On utilise ces molécules pour des indications qui ne sont pas celles qu'on leur connaissait à l'origine. Aspirine, « drogue des violeurs », bêta-bloquants… Certains médicaments retrouvent ainsi une seconde vie.
- L'aspirine : du traitement de la fièvre à la prévention des accidents cardiovasculaires
Découverte à la fin du 19e siècle dans le traitement des douleurs et fièvres, l'aspirine s'est progressivement fait détrôner par le paracétémol pour ces indications. A la fin du 20e siècle pourtant, l'aspirine a montré des talents cachés en matière de prévention des accidents cardio-vasculaires pour laquelle il a bénéficié d'une autorisation de mise sur le marché (AMM). Désormais, les médecins s'intéressent de près à son utilisation en cancérologie. « Dans dix ans, on l'utilisera couramment en matière de prévention des métastases », assure François Chast, ancien président de l'Académie de pharmacie, chef du service de pharmacie clinique des Hôpitaux universitaires Paris-Centre.
- Le minoxidil : de l'hypertension artérielle au traitement de la calvitie
A l'origine utilisé pour traiter l'hypertension artérielle, il a rapidement montré ses limites en la matière. Mais on a vite découvert un effet inattendu sur les personnes qui en prenaient : leur pilosité était stimulée. Dans les années 1980, UpJohn Corporation produit une solution contenant 2 % de minoxidil pour application locale afin de l'utiliser comme traitement de la perte des cheveux, sous le nom commercial de Regaine. Il est désormais largement utilisé dans le traitement de la calvitie.
- Le misoprostol : de l'ulcère digestif à l'IVG
A l'origine mis sur le marché pour le traitement de l'ulcère digestif, le misoprostol était, dans les faits, mal toléré pour cette indication. Bien qu'il n'ait reçu aucune AMM pour son utilisation en gynécologie, le misoprostol est devenu très largement utilisé pour les interruptions volontaires de grossesse (IVG) en combinaison avec la mifépristone, ainsi que dans les interruptions médicales de grossesse des deuxième et troisième trimestres et en cas de mort fœtale in utero (MFIU).
- Les bêta-bloquants : de l'hypertension artérielle au traitement des migraines et du stress
Découverts dans les années 1950, les bêta-bloquants étaient, à l'origine, exclusivement utilisés en cardiologie pour lutter contre l'hypertension artérielle, les troubles du rythme ou les maladies coronariennes. Vingt-cinq ans plus tard, les bêta-bloquants sont passés dans le domaine de la neurologie : l'Avlocardyl (l'un des noms sous lequel ils sont commercialisés) a fait ses preuves en matière de lutte contre les migraines résistantes. Les bêta-bloquants sont donc à présent également autorisés en neurologie.
Ils ne le sont par contre pas dans un détournement dont ils font largement l'objet : la lutte contre les tremblements dans les sports de précision (le tir à l'arc, etc.) où ils sont considérés comme une méthode de dopage, sans compter leur utilisation importante par les artistes ou les politiques pour chasser le stress.

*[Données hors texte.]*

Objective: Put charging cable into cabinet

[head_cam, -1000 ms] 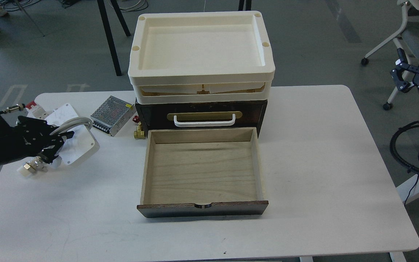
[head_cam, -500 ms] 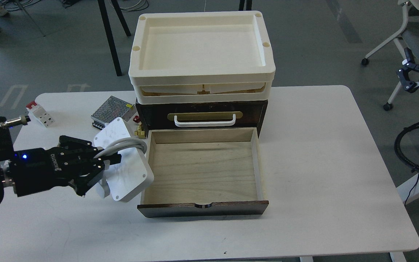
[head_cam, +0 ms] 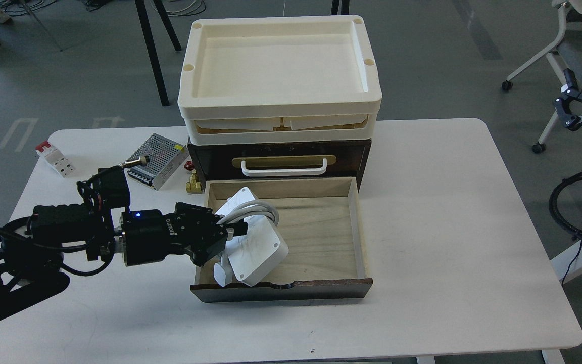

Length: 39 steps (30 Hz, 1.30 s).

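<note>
From my head view, my left fingers [head_cam: 223,237] grip the charging cable [head_cam: 253,242], tilted over the near-left part of the cabinet [head_cam: 281,162] drawer [head_cam: 311,232]. The step is placing; next I lower and release. My right fingers [head_cam: 571,108] hang spread, far right.

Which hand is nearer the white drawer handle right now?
Left. The left hand grips the charging cable over the open drawer, just below the white handle. The right hand hangs far right, off the table.
</note>
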Each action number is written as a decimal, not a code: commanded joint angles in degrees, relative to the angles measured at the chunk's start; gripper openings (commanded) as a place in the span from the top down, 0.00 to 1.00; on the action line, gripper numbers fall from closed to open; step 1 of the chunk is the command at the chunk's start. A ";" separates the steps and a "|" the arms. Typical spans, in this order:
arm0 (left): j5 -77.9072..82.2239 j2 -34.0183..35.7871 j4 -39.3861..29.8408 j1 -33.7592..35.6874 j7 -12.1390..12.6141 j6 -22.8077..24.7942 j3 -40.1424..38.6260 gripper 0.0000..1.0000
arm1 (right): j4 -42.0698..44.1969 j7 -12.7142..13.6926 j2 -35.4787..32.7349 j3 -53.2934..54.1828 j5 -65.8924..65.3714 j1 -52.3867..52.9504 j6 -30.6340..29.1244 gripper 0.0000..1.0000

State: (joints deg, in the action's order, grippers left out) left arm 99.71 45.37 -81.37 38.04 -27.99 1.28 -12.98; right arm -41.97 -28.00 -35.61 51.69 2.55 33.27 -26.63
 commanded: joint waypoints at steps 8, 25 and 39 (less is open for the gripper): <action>-5.14 -5.81 5.95 1.69 -0.01 1.36 0.06 0.95 | 0.57 0.00 0.01 -0.01 0.00 -0.05 -0.09 0.00; -5.05 -7.84 8.24 1.42 -0.01 1.01 0.15 0.24 | 0.66 0.00 0.36 -0.01 0.00 -0.14 -0.09 0.00; -55.18 14.66 8.32 -0.60 -0.01 8.89 -9.51 0.17 | -2.50 0.00 -0.17 -0.36 -0.09 1.18 0.53 0.00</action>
State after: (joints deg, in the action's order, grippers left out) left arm 60.89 58.53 -75.17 37.39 -28.01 4.90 -21.48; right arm -42.58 -28.00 -35.83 51.46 2.55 33.79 -25.95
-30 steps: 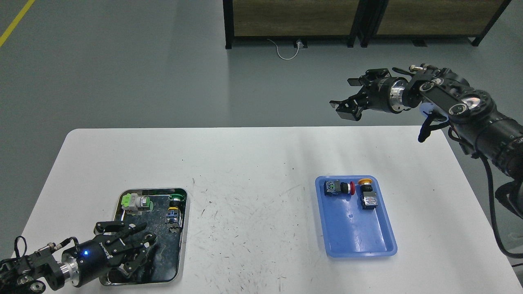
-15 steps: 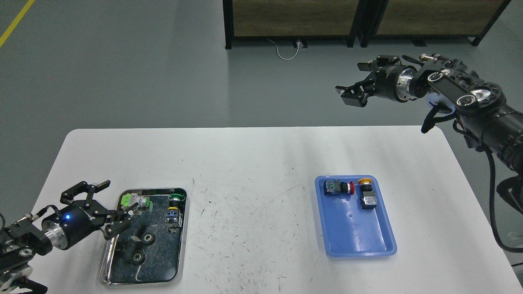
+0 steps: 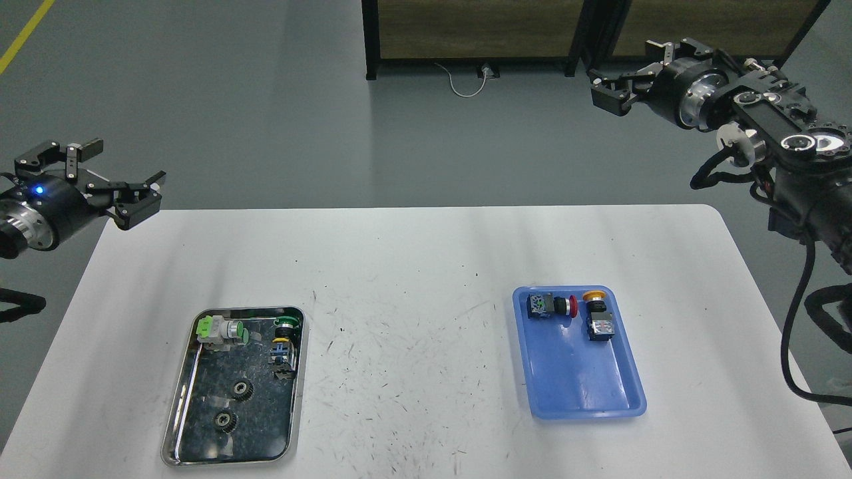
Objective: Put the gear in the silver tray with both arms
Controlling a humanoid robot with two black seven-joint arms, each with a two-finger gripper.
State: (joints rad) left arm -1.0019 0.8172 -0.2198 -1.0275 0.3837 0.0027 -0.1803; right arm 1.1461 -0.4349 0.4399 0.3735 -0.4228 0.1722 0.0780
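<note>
Above the table's left edge, left gripper [image 3: 110, 183] hangs raised, fingers spread, empty; right gripper [image 3: 622, 83] likewise splayed, high at far right. Two gears [image 3: 233, 404] lie inside silver tray [image 3: 174, 426]

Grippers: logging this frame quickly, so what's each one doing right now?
Left gripper: open, empty, raised off the table's left edge.
Right gripper: open, empty, raised beyond the far right corner.

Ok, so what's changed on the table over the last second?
The left pincer left the silver tray, rising back past the table's far-left corner, open; two gears now lie uncovered in that tray. The right pincer drew up and back, open. The blue tray and its switches stayed put.
</note>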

- Le GHB : la « drogue des violeurs » efficace pour lutter contre l'hypersomnolence
Connue sous le nom de « drogue des violeurs », le GHB (gamma-hydroxybutyrate), un anesthésique hypnotique, provoque une amnésie entre le moment de sa prise et le réveil pour celui qui en consomme. Paradoxalement, on lui a découvert une performance particulière en matière de lutte contre les troubles majeurs du sommeil, en l'occurrence l'hypersomnie (aussi appelé cataplexie). Prescrit sous le nom de Xyrem, le médicament est un régulateur de sommeil et évite les accès de somnolence au cours de la journée.
- Le thalidomide : du traitement des nausées au traitement des tumeurs
Utilisé dans les années 1950 et 1960 comme anti-nauséeux, notamment chez les femmes enceintes, le thalidomide fut rapidement au coeur d'un scandale sanitaire puisqu'on découvrit qu'il provoquait de graves malformations congénitales. Il fut retiré du marché mondial en 1961. Mais le thalidomide a par la suite montré un potentiel antitumoral. Il a été utilisé dans des maladies graves, en l'absence d'autres options thérapeutiques, notamment contre le myélome (cancer de la moelle osseuse) ou la maladie de Crohn (maladie inflammatoire de l'intestin).
Ce qui justifie un retour contre toute attente sur les marchés américains, en 2006, et européen en 2008. La France ne l'autorise que dans le traitement des myélomes multiples chez les patients qui ne peuvent bénéficier d'une autogreffe. En association avec d'autres médicaments, il permet l'allongement de la durée de vie des patients atteints de ce type de cancer grave.